• [Exercise aim] Throughout the records below, find each line holding "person" and copy it.

• [Data provided]
<<<<

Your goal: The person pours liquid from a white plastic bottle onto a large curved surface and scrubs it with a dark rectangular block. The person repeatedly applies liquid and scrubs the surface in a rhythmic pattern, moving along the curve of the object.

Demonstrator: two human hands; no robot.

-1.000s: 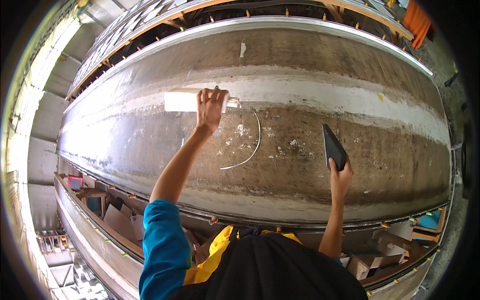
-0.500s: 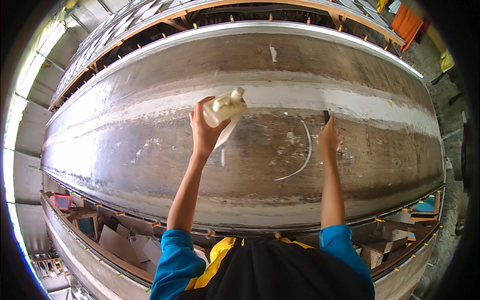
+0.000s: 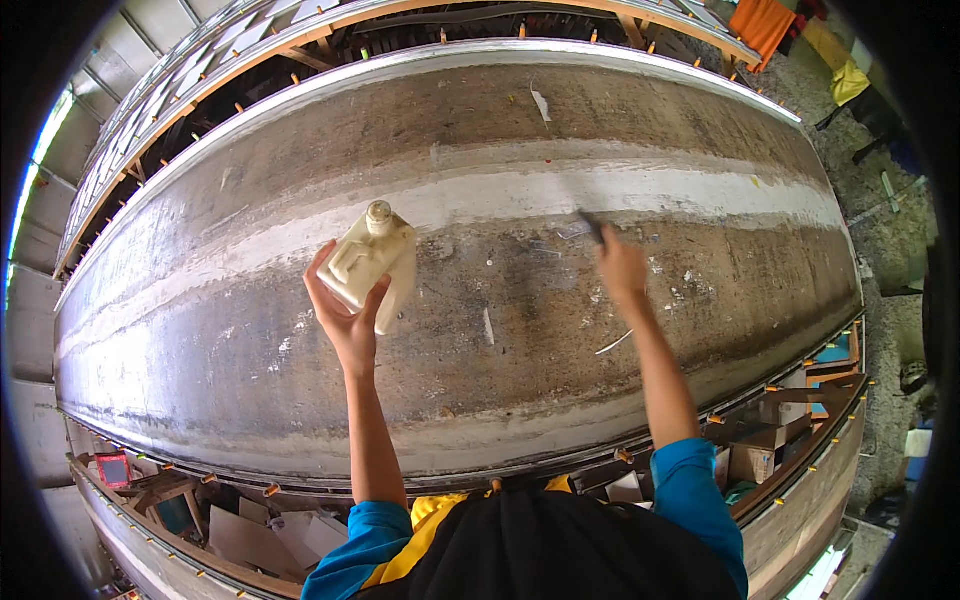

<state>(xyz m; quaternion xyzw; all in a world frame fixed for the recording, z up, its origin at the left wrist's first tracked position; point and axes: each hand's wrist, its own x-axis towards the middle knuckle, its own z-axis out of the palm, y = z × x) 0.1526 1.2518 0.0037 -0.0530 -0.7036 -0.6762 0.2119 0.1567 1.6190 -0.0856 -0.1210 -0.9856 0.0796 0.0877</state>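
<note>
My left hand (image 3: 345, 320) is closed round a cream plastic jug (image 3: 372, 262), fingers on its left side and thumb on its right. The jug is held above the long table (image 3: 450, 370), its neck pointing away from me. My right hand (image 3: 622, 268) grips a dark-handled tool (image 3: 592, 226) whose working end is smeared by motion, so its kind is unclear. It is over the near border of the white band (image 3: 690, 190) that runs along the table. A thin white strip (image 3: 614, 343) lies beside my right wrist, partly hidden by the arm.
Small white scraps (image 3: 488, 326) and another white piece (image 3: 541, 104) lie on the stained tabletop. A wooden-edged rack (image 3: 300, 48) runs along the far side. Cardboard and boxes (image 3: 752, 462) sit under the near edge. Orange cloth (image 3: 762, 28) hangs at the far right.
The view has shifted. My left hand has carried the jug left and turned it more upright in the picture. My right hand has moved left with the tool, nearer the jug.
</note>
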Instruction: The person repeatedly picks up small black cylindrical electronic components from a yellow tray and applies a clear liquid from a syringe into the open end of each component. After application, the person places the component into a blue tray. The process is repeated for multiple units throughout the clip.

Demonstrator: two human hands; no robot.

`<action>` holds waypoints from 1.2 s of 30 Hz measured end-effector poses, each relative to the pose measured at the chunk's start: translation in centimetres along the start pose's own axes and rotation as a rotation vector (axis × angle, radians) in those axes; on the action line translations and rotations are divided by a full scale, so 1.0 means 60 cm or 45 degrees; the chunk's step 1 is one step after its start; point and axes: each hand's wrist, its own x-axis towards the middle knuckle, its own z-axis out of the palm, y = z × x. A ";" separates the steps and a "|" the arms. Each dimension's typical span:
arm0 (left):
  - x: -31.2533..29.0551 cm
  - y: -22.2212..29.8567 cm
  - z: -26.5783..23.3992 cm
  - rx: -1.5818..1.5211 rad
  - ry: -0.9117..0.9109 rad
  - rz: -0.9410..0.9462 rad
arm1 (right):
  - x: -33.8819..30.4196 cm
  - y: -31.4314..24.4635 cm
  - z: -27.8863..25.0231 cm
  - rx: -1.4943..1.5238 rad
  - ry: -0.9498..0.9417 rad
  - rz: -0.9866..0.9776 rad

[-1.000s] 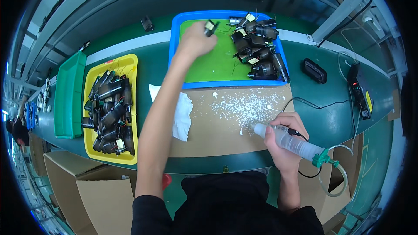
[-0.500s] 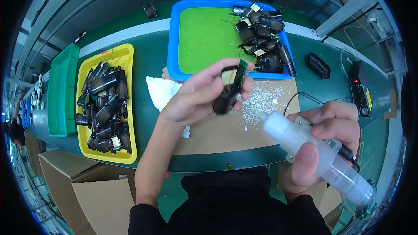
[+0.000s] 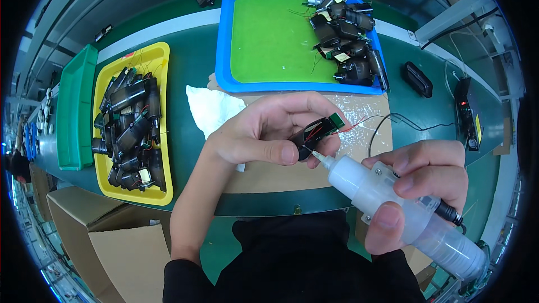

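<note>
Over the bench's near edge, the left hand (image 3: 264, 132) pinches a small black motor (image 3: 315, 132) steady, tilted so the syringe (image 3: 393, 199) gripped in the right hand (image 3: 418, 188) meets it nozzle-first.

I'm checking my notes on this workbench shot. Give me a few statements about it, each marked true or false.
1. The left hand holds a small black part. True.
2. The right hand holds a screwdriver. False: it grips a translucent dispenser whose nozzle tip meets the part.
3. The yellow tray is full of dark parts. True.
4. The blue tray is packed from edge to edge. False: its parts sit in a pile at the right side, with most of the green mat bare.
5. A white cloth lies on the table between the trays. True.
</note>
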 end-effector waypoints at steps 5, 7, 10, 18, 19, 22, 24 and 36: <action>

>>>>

• [Answer to the exercise]
Your goal: The person pours liquid from a white plastic bottle onto a large curved surface and scrubs it with a dark rectangular block. The person repeatedly applies liquid and scrubs the surface in a rhythmic pattern, moving along the curve of the object.
Instruction: The person repeatedly picks up small black cylindrical electronic components from a yellow tray and applies a clear liquid from a syringe into the open end of each component. After application, the person places the component into a blue tray. The process is repeated for multiple units throughout the clip.

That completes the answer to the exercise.